Канун 2000-го года. Четверо друзей-омоновцев по службе бьют дубинками бастующих работяг единственного в городке завода, а вечером, переодевшись в штатское, уже для души устраивают потасовки с местной братвой. Один из них, по имени Гера (Алексей Манцыгин), с первого взгляда влюбляется в шальную Аглаю (дебютантка Вильма Кутавичюте) – девушку с лисьими глазами и грацией сказочной ундины. Аглая оказывается девушкой местного криминального пахана Буца (Артур Смольянинов [Внесен(а/о) в реестр иностранных агентов]), что переводит конфликт с братвой на принципиально новый уровень. 

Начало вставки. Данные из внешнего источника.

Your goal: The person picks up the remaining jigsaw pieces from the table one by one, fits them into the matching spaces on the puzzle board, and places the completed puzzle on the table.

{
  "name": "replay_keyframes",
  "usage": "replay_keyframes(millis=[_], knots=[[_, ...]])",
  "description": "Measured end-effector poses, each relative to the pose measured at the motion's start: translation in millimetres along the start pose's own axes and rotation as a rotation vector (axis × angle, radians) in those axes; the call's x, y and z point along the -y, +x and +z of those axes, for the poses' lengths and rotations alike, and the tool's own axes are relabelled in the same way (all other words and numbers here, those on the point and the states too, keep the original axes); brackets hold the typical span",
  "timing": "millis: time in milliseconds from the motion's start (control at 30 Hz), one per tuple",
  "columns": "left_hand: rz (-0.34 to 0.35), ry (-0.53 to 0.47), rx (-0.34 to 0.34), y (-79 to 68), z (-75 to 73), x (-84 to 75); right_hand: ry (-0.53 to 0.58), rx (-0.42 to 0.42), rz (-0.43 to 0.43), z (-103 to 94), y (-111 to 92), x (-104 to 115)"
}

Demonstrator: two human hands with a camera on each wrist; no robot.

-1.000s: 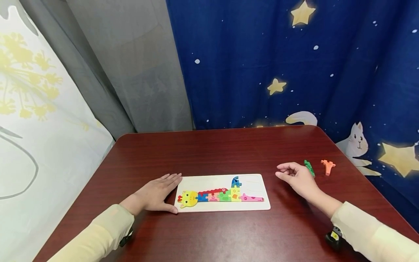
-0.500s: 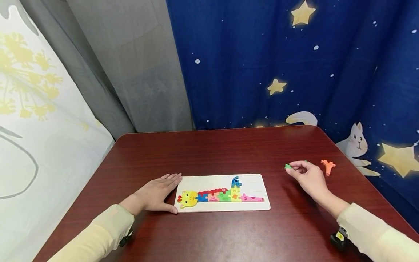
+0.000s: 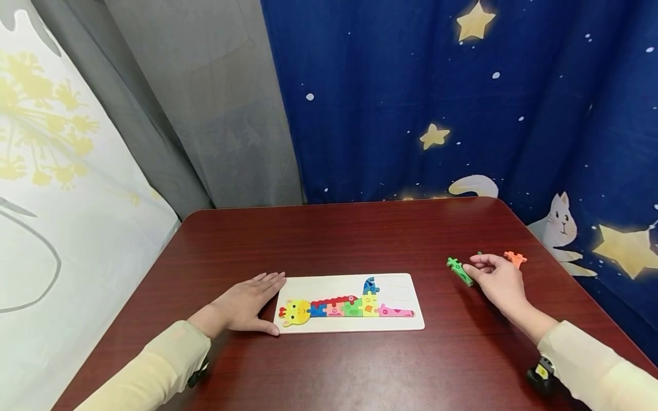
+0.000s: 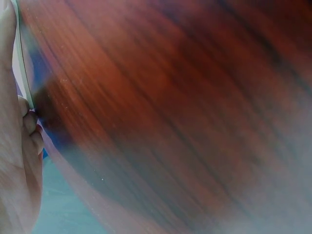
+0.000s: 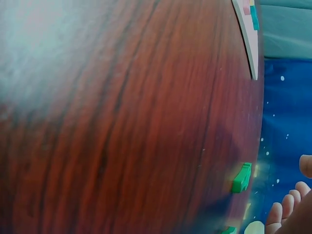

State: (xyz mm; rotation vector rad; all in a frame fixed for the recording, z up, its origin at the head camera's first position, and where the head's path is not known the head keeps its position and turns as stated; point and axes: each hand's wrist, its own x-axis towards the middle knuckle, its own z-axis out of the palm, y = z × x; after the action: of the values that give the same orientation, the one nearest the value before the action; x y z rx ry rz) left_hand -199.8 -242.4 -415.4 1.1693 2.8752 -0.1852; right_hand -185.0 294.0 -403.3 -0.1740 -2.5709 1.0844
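- Puzzle board (image 3: 319, 282), lower centre: giraffe pieces (image 3: 353, 308) are in, upper-right corner looks unfilled!
- Left hand (image 3: 249, 302) rests straight-fingered at its left edge, gripping nothing.
- Right hand (image 3: 498, 282), right of frame: fingers bend loosely, empty; green piece (image 3: 460, 272), second green piece (image 5: 229, 230), orange piece (image 3: 515, 258) apparently remain.

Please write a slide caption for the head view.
Left hand at the edge of a giraffe puzzle board, right hand beside a loose green piece.

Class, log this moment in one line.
left hand: at edge of puzzle board; right hand: beside green piece, holding nothing; orange piece: off board
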Motion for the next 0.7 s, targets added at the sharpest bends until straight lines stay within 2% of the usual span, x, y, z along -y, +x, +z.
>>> replay_keyframes(millis=[700], knots=[[-0.002,-0.005,0.006,1.2,-0.9,0.1,-0.061,0.054,0.032,6.0,-11,-14]])
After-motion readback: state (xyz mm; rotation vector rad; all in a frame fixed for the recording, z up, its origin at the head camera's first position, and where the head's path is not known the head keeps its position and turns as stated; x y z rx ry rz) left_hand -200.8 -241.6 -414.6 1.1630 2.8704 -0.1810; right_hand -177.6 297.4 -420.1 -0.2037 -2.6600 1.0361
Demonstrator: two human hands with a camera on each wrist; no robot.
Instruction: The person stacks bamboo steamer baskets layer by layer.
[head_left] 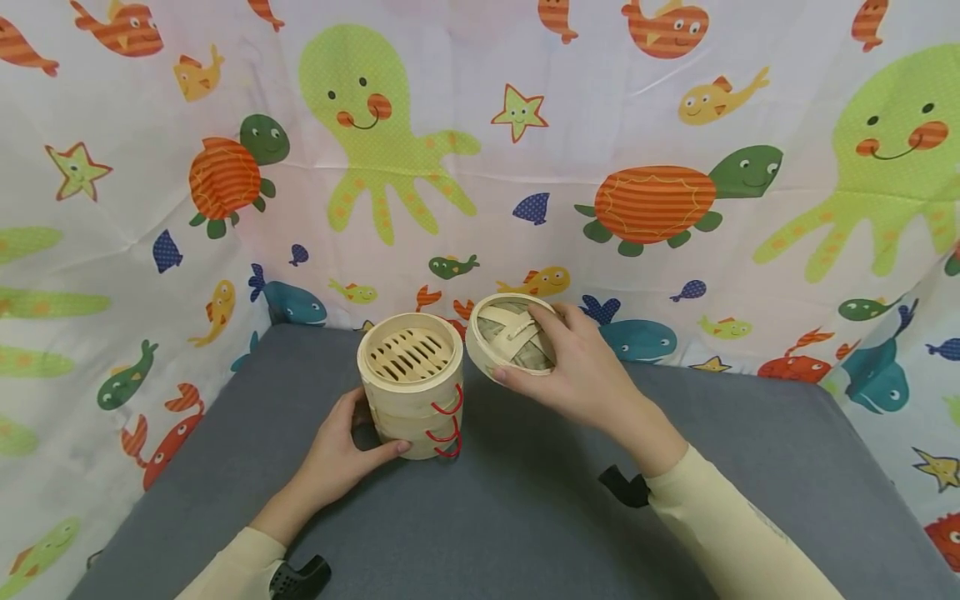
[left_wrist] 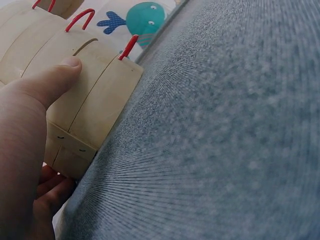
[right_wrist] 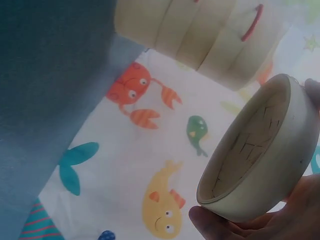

За последние полтора десятилетия вселенная так и не подсказала российскому кино никакого другого убедительного и органичного для современной реальности героя, кроме нагловатого, крепко сбитого гопника. Все остальные типажи на его фоне выглядят слишком искусственно выведенными породами и сильно проигрывают ему в социальной типичности. Режиссер Учитель, ранее снимавший про балерин, Бунина и протохипстеров, в последних трех фильмах издалека примерялся к этому положению вещей, а теперь впервые делает открытый шаг ему навстречу: берет повесть Захара Прилепина – наверное, единственного из топовых российских писателей, кто, как говорят, «познал жизнь без прикрас» – и препарирует его по-хорошему грубую и по-своему очень честную прозу в жанр новорусского пацанского боевика. Вопросы в данном случае возникают вовсе не к жанру: если смотреть на фильм Учителя как на киноманскую стилизацию под новорусский боевик, то она, конечно, вполне удалась. И, как в любой уважающей себя стилизации, здесь четко видна и полемика с исходным жанром, и ревизионистский взгляд на его основы: как бы «положительные» главные герои тут вовсе не положительны и дерутся не за правое дело, а просто потому, что это для них единственный понятный способ взаимодействия с миром; всё остальное («Буц такой плохой, весь город на себя работать заставил») – просто отмазы, и герои сами это прекрасно знают.  

Проблема в другом: Учитель как будто слишком прилежный и осторожный аккуратист для такого материала, который требует от режиссера если не умения работать в манере шершавого реализма, то хотя бы просто чуть большей широты взглядов. С туповатой старательностью вырисовывая весь этот терпкий потный маскулинный мир – бычьи шеи, стриженые затылки, грубоватый юмор, татуировки «ВДВ», все эти щекастые лица, похожие на редьки хвостом вниз – Учитель смотрит на него немного испуганным, но самоотверженно отстраненным взглядом антрополога, впервые оказавшегося в армейской бане. Он пытается приручить эту портяночную витальность, упаковать её в удобоваримый формат зрительского кино и в результате впадает где-то в неуместный формализм, а где-то чуть ли не в поэтику криминального телесериала.

Экранизируя умную и энергичную повесть Прилепина, далекую и от метафизики, и от ложного мелодраматизма, режиссер Учитель и сценарист Миндадзе неумно нашпиговывают её и тем, и другим. Битую жизнью «восьмерку» (которая в повести, конечно, тоже чуть-чуть символ, но прежде всего всё-таки просто «восьмерка», ВАЗ-2108) они стараются подать как целую Русь-птицу-тройку. Пытаются обыграть семантику бесконечности, заключенную в цифре 8 – непонятно зачем и как будто из чистого педантизма: не пропадать же добру. Вводят в сюжет поезд, который у них тоже не просто поезд, а тоже символ чего-то – фатума или, там, неумолимого движения истории – разбираться в этом немножко лень и не нужно, потому что всё эти апгрейды элементарно отторгаются фактурой и вдребезги разбиваются о крепкие прилепинские диалоги (кстати, важный плюс картины: герои «из народа» тут говорят на нормальном языке, а не на том корявом наречии, которое благодаря сценаристам из «новой драмы» стало едва ли не нормой в новом русском арт-кино). Когда в финале Ельцин в телевизоре произносит своё сакраментальное «я ухожу», а белая «восьмерка» уезжает вдаль, фильм окончательно становится высказыванием о судьбе России – очень невнятным, но по-пацански проникновенным, как песня группы «25/17», которую Учитель пускает под титры. И вот тут впервые за весь остросюжетный фильм становится по-настоящему тревожно, потому что судьба России – это, видно, такая материя, что даже Учитель и Миндадзе, коснувшись её, теряют дар речи и могут лишь глубокомысленно мычать.